Where the appellate court remands a case under Rule 23 or Rule 23-A, or frames issues and refers them for trial under Rule 25, it shall fix a date for the appearance of the parties before the court from whose decree the appeal was preferred for the purpose of receiving the directions of that court as to further proceedings in the suit. (Order XLI, Rule 26-A).

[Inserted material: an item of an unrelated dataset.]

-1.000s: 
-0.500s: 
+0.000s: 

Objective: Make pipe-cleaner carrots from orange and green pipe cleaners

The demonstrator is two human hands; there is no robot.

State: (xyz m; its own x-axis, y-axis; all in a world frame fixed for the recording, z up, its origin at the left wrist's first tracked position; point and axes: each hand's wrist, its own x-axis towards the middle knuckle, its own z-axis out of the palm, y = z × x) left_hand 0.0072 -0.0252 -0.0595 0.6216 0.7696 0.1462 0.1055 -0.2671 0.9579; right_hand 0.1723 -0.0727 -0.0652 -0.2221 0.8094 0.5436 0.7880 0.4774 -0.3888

It is a settled law that there is little scope of interference in an appeal against a discretionary order. Further, the additional evidence brought on record in appeal ought not to have been considered without notice to the rival party. Before staying the operation of discretionary order passed by the trial court, the appellate court must, as a matter of sound exercise of discretion, address itself to these principles as well. [Order XLI, Rule 27]

Decree in Appeal:

Date and contents of decree:

(i) The decree of the appellate court shall bear the date on which the judgment was pronounced; (ii) it shall contain the number of the appeal, the names and descriptions of the appellant and respondent, and a clear specification of the relief granted or other adjudication made; (iii) it shall also state the amount of costs incurred in the appeal, and by whom or out of what property, and in what proportions such costs and the costs in the suit are to be paid; and (iv) finally, it shall be. signed and dated by the Judge or Judges who passed it. Where there is difference of opinion between the Judges hearing the appeal, the dissenting Judge need not sign the decree. (Order XLI, Rule 35).